How had he persuaded Sister Fenella? Malcolm could only wonder. He watched the man lift the baby again and walk along the grass between one bare flower bed and the next, holding the bundle high so he could whisper to her, rocking her gently, strolling along slowly in the brilliant moonlight. At one point he seemed to be showing the moon to Lyra, pointing up at it and holding her so she could see, or perhaps he was showing Lyra to the moon; at any rate he looked like a lord in his own domain, with nothing to fear and all the silvery night to enjoy.

Up and down he strolled with his child. Malcolm thought of Sister Fenella waiting in fear—in case Lord Asriel didn't bring her back, in case his enemies attacked, in case Sister Benedicta suspected something was up. But there was no sound from the priory, no sound from the road, no sound from the man and his baby daughter in the moonlight.

At one point the leopard dæmon seemed to hear something. Her tail lashed once, her ears pricked, her head turned to face the bridge. Malcolm and Asta turned immediately, ears and eyes tightly focused on the bridge, every separate stone of which was clearly outlined in black and silver; but nothing moved, and there was no sound but the call of a hunting owl half a mile away.

Presently the leopard dæmon's statue-like stillness melted, and she moved away once more, lithe and silent. Malcolm realized that that was true of the man as well—during their journey over the river and through the meadow, into the orchard and up to the priory wall, he had not heard the slightest sound of footsteps. Asriel might as well have been a ghost, for all the sound he made.

He was turning now at the end of the walk and making for Sister Fenella's window again. Malcolm watched the bridge, the garden, what he could see of the road, and saw nothing wrong; and when he turned, Asriel was handing the little bundle up through the window, whispering a word or two, and silently swinging the shutter closed.

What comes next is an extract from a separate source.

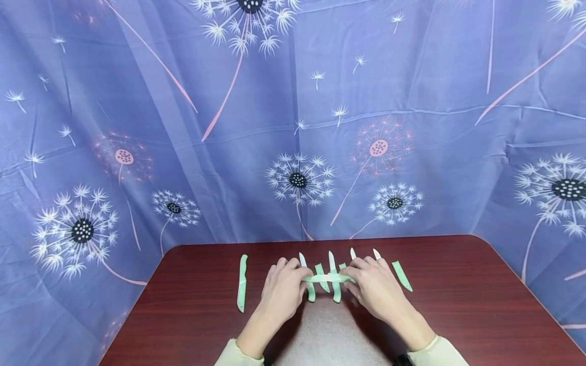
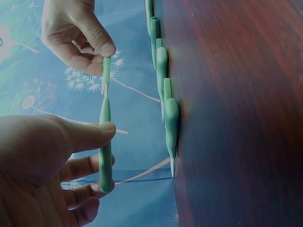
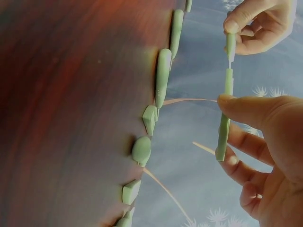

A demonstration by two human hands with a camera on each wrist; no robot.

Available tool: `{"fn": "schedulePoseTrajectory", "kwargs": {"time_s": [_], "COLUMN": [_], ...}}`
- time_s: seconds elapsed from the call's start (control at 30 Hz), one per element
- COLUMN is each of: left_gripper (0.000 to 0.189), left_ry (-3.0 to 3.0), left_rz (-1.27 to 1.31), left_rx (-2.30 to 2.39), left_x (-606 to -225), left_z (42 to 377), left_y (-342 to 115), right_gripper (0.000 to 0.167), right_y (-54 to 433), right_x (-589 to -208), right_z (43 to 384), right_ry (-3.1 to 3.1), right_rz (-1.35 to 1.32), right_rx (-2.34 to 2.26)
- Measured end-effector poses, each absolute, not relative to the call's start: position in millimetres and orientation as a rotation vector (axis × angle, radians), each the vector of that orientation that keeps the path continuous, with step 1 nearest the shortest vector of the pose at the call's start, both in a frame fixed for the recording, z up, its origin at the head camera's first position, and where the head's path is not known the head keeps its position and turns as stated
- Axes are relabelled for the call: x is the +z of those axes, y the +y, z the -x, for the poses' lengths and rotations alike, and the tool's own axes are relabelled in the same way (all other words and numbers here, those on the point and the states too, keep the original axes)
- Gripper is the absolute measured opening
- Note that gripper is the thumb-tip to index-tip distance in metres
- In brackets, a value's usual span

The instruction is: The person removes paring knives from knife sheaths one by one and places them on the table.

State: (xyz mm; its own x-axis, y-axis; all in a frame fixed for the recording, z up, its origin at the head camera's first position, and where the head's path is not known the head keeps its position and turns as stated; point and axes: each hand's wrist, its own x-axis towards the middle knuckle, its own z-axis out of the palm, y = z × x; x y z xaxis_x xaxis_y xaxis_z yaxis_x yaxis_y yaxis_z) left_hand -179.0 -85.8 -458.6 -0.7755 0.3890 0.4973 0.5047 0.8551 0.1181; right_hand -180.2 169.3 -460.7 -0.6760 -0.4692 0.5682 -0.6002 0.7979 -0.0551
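Above the table, my left hand [image 1: 285,285] grips the light green handle of a small knife [image 2: 105,142], thumb on one side and fingers on the other. My right hand [image 1: 376,287] pinches a light green blade sheath [image 3: 224,130] in line with it. A short strip of pale blade shows between handle and sheath; the rest of the blade is inside the sheath. On the table below lie unsheathed green-handled knives, one knife [image 1: 336,287] between my hands, their blades pointing away. A loose sheath [image 1: 322,277] lies beside it.
A knife [image 1: 242,282] in its sheath lies at the left of the dark red table [image 1: 197,325]. Another loose sheath [image 1: 402,276] lies at the right. Two blade tips [image 1: 376,253] show beyond my right hand. A blue dandelion-patterned cloth [image 1: 229,193] hangs behind the table.
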Motion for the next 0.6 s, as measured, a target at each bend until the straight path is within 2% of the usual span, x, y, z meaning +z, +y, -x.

Then he beckoned, and Malcolm joined him. It was very difficult to make no noise at all, even on grass, and Malcolm watched to see how the man set his feet down: there was something leopardlike about it—something to practice himself, anyway.

Back through the orchard, back to the hedge, through the brambles, into the meadow, across to the willow stump—

Then a stronger, yellower light than the moon stabbed the sky. Someone on the bridge had a searchlight, and Malcolm heard the sound of a gas engine.

"There they are," said Asriel quietly. "Leave me here, Malcolm."

"No! I got a better idea. Take my canoe and go down the river. Just get me back across to the other side first."

The idea occurred to Malcolm in the same moment he said it.

"You sure?"

"You can go downstream a long way. They'll never think of that. Come on!"

He stepped in and untied the painter, holding the boat tight to the bank while Asriel got in too; then Malcolm paddled swiftly and as quietly as he could across to the inn garden, though the current wanted to whirl him out into the open water, where they'd be visible from the bridge.

Asriel caught hold of the fixed line on the little jetty while Malcolm got out; then he let Malcolm hold the boat while he got in the right way round, took the paddle, and held out his hand to shake.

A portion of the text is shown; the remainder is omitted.